BMJ 2014; 349 doi: https://doi.org/10.1136/bmj.g4374 (Published 01 July 2014) Cite this as: BMJ 2014;349:g4374
  1. Abi Rimmer
  1. 1BMJ Careers

A lack of consultant supervision at weekends has led to concerns about junior doctors’ training, the national medical director of NHS England has said.

Addressing junior doctors at an Agents for Change event in London on Friday, Bruce Keogh said that he was concerned about the way the NHS ran at weekends. He said, “Many of you will know that I have raised a debate over the last couple of years about why our health service shuts down at about lunchtime on a Friday—or it certainly does for consultants—and then reopens again first thing on Monday morning and then grinds up to full speed by lunchtime on Monday. So we have a healthcare system that is only really working at most efficiency four and a half days a week.”

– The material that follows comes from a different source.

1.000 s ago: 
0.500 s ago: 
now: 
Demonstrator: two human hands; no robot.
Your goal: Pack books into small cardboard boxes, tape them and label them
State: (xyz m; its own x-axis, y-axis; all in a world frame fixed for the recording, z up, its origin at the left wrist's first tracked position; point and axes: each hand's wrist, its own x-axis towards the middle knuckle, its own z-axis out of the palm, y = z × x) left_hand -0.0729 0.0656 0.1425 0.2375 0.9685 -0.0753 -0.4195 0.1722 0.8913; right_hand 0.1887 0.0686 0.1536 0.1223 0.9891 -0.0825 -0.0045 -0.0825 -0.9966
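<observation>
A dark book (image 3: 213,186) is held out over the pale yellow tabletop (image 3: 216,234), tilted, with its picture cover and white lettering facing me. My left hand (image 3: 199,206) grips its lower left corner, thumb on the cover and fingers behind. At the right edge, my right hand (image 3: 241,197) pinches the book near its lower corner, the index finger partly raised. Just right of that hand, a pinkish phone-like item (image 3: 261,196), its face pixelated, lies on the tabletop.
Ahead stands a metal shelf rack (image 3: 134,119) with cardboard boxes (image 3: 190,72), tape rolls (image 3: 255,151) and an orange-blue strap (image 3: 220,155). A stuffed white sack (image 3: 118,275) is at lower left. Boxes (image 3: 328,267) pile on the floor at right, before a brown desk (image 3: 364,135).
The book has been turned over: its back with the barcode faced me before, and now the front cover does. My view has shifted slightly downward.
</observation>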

Keogh said hospital admission data showed that patients’ mortality was 11% higher if they were admitted on a Saturday and 16% higher if they were admitted on a Sunday, and surveys showed that junior doctors felt “increasingly strained” at weekends.

“Medicine is more complicated than it was when I was a junior [doctor],” he said. “There’s much more scrutiny, expectations are much higher, and when you start to combine that with the European Working Time Directive and the fact that you were saying as a group that you weren’t getting enough consultant support at the weekends—that made me worry about the adequate training of the next generation of doctors,” he said.

Unlike other industries, the NHS has never properly addressed the issues of weekend working, Keogh said. “The mortality figures and the junior doctor surveys were, I think, a wake-up call to those of us who work in senior positions in the NHS,” he said. “That’s really why I’ve started to focus on how we shift the NHS into that arena.”

He added, “I found myself thinking: not only are we running a service which is not that helpful in some ways for supervision and training, which clearly has evidence of high mortalities at weekends, which has evidence of inefficiencies and the lack of economy—it’s also not that compassionate a system.”